Oh my goodness... Thats crazy. Remember to drink tons of water so you don't over heat or dehydrate! D:


----------



## kalaeb (Jul 30, 2012)

We are probably 10 degrees cooler than you and still sweating it. We ended up putting a tinted covering over the screens in all the windows to keep the house temp down. So far so good. Also toying with some solar vents on the roof to pump out put the accumulation of heat in the attic.


----------



## obtuse (Jul 31, 2012)

I'm feeling lucky... mid 80s all year round.


----------



## Salty dog (Jul 31, 2012)

The basement in my restaurant is 84 degrees. ***? 

I've been going to the beach frequently lately. Lake Michigan is very ocean-like (without the salt) when looking out from the beach. The thing is, it's always too cold to swim in. This year it's the warmest that I can remember. It's gorgeous. No ball shock when wading in. (No sharks is a good thing to)


----------



## knyfeknerd (Jul 31, 2012)

Yeah, but it's a dry heat!!!
I always hate it when people say that!


----------



## Miles (Aug 1, 2012)

I can't complain much about the summer thus far. It's actually rained quite a lot and the temperatures have been somewhat reasonable for this part of Texas. Last year, we received no rain and set records for the greatest number of 100F+ days. Despite our best efforts, we lost several trees and quite a few bushes, not to mention a large portion of our lawn. This year, it's a Texas summer, but at least it's not a horrible drought.


----------



## Eamon Burke (Aug 7, 2012)

I just let my car idle for 30 minutes, while I sat in the parking lot, and it overheated. FML


----------



## 99Limited (Aug 7, 2012)

kalaeb said:


> ... Also toying with some solar vents on the roof to pump out put the accumulation of heat in the attic.

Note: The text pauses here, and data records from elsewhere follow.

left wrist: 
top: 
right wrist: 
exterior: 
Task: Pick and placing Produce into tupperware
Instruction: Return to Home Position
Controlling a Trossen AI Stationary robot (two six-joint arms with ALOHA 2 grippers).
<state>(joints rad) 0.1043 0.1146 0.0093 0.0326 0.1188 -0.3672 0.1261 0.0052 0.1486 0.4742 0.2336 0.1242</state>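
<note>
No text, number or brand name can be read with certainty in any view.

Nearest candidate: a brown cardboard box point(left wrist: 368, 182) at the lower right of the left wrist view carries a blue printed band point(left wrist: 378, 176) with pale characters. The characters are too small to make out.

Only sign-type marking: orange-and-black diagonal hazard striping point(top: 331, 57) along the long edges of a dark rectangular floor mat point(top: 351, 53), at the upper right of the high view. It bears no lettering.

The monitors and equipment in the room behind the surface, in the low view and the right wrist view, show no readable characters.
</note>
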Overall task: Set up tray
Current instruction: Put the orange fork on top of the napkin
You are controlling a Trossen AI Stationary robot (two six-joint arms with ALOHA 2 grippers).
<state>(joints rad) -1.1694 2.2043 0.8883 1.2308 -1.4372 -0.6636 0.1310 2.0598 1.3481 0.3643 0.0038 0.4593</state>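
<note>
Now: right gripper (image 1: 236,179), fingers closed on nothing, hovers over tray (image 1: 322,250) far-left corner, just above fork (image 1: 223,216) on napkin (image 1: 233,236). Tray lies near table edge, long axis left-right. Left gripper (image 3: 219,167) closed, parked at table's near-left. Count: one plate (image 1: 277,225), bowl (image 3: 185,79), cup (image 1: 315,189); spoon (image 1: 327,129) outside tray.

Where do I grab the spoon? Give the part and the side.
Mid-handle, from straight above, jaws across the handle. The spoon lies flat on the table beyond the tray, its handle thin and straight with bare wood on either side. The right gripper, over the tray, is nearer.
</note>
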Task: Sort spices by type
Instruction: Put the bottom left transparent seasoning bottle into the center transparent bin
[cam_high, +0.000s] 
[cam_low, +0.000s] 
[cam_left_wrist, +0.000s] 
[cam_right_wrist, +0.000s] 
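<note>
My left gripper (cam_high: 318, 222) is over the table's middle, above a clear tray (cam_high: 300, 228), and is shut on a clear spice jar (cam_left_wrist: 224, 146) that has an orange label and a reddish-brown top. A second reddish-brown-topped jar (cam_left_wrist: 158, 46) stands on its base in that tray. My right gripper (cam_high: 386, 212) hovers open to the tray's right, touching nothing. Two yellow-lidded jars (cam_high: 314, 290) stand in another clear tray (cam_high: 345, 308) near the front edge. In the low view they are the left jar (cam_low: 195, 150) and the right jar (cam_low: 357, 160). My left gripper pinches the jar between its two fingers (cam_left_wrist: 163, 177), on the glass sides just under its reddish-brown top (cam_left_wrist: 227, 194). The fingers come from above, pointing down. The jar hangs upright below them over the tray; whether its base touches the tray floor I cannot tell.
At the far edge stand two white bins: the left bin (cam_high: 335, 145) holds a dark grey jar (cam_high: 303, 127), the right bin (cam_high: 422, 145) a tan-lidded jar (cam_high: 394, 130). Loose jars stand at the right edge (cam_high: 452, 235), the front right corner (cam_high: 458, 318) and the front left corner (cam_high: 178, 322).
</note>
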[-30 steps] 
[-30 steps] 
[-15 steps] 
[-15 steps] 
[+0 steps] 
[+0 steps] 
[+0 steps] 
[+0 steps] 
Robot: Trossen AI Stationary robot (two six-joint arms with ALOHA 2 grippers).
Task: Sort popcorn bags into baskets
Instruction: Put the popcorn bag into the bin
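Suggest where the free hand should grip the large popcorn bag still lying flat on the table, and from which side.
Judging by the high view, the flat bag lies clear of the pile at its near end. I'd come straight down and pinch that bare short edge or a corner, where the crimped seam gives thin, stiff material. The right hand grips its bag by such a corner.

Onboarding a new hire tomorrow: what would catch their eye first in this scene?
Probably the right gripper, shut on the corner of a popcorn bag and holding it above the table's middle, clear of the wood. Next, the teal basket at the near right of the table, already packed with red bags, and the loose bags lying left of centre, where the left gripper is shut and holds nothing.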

Our house had an attic fan that was broken when we bought the house. After a couple of summers of having the AC work harder than what seemed necessary, we installed a new attic fan. Huge difference in the house temperature. This has become a "Must Have" item for any house from now on. Well, certain roofs/attic combinations might not work, but if you have 3 feet or more clearance between the roof rafters and the ceiling framing an attic fan will be a big help.


----------



## Zwiefel (Aug 7, 2012)

Eamon, I definitely feel your pain up here in Little Rock. 30-ish consecutive days of 100+ temps (was 106 one day last week). At least we haven't broken last year's record temp: 114F! Heat index was 128F. The heat has kept me from cycling for a few weeks now as the weather is deadly for desk jockey's. And yeah, 85F in the living room at 8PM is familiar


----------



## Salty dog (Aug 7, 2012)

They say Wisconsin is going to be the new Arkansas.


----------



## Zwiefel (Aug 7, 2012)

Better stock up on shoes then! :rofl2:

I'm kidding, we all wear shoes...sometimes.


----------



## apicius9 (Aug 7, 2012)

I can't even imagine, I'm grumbling about a not too humid 90ish situation out here. 

Stefan


----------



## stevenStefano (Aug 7, 2012)

20 Celcius is about as high as it gets here and it's hardly been sunny all summer


----------



## RRLOVER (Aug 7, 2012)

My AC has been running non-stop all summer.I went to mount a blade in a handle today in my basement but it was so cold that my T-88 epoxy would not set,I had to move into the kitchen to finish the job.


----------



## ecchef (Aug 8, 2012)

Typhoon just blew through. Cooled everything off nicely. For now.


----------



## Cutty Sharp (Aug 8, 2012)

ecchef said:


> Typhoon just blew through. Cooled everything off nicely. For now.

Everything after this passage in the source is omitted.